Ceramides: proven skin hydration and beyond

More than simply increasing hydration, ceramides play a key role in reinforcing the cutaneous barrier and delaying the appearance of signs of ageing (such as wrinkles). Ceramides are very much on trend at the moment and are becoming more familiar to consumers as they are widely used in cosmetic formulations for their moisturising and antiageing effects.

For the past few decades, ceramides for ingestible applications have been the subject of a large number of scientific studies that demonstrate their potential and efficacy on the skin.

A clinical trial on Ceramosides, a patented Seppic extract containing wheat ceramides, found a significant improvement in skin hydration (16%), skin elasticity (18%) and skin wrinkles (9%) compared with a placebo in just 15 days.

The effectiveness of Ceramosides was also validated by volunteers who participated in the study, with 75% of subjects noticing a reduction of pulling sensations. The efficacy of Ceramosides has been demonstrated in both its oil and powder forms.5

Ceramides may indeed come in different forms, such as an oil or powder; it is therefore important to source the format that is the most suited to the vehicle of delivery. For example, powders would be the most appropriate choice for capsules or tablets, whereas oils would be ideal for softgels.

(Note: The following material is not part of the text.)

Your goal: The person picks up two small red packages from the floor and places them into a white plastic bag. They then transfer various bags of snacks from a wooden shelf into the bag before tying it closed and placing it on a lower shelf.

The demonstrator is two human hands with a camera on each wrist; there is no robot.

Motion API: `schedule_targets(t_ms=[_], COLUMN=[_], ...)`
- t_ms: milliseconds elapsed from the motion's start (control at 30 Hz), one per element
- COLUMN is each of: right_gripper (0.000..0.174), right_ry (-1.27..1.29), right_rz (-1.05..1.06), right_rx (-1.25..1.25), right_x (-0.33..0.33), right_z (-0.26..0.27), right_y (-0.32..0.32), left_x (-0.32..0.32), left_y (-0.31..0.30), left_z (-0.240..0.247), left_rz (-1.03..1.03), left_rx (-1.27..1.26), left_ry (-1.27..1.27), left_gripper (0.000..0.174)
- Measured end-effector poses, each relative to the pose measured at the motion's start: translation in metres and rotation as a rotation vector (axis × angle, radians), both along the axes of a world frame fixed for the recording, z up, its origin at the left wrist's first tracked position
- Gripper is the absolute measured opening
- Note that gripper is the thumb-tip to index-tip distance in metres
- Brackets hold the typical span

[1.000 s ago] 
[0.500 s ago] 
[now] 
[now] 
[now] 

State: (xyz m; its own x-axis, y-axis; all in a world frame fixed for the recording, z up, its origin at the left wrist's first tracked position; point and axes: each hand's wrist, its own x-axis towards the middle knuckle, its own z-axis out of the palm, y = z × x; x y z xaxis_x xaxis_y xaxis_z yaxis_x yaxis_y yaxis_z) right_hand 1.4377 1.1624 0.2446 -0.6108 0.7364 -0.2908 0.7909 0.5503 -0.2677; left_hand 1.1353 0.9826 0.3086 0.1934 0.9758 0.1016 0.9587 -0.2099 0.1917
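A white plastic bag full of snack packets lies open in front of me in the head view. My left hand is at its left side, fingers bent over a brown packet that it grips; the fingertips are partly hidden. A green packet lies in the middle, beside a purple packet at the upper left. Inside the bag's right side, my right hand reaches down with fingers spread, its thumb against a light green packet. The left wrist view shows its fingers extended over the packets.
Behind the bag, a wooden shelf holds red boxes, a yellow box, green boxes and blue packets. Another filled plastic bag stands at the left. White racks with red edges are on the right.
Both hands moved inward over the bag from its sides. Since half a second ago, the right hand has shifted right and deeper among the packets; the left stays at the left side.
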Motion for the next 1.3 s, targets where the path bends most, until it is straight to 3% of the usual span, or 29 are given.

When it comes to sourcing oral ceramides, it’s vital that brands look for proven efficacy and quality … but also ensure that the product meets the additional requirements of consumers, such as a vegetal origin and the absence of additives or preservatives.

Conclusion

With the growing demand for nutricosmetics, ingestible moisturising products and the trend towards ceramides, wheat phytoceramides represent a natural and effective solution that’s supported by strong scientific knowledge. With Ceramosides, Seppic aims to provide a powerful tool to counteract the damaging effects of dry skin.

Seppic will continue to investigate the effects of Ceramosides to further advance the science backing up this ingredient and enable brands to develop appealing and powerful solutions for the nutricosmetics market.

References

  1. Mintel, “Create a Winter Skin Wash Category,” (2018): mintel.com.
  2. L. Coderch, et al., “Ceramides and Skin Function,” Am. J. Clin. Dermatol. 4, 107–129 (2003).
  3. Mintel, “Ingredient Watch: Hyaluronic Acid for Inner Hydration,” (2021): mintel.com.
  4. www.mayoclinic.org/diseases-conditions/dry-skin/symptoms-causes/syc-20353885.
  5. V. Bizot, et al., “Improving Skin Hydration and Age-Related Symptoms by Oral Administration of Wheat Glucosylceramides and Digalactosyl Diglycerides: A Human Clinical Study,” Cosmetics 4(4), 37 (2017).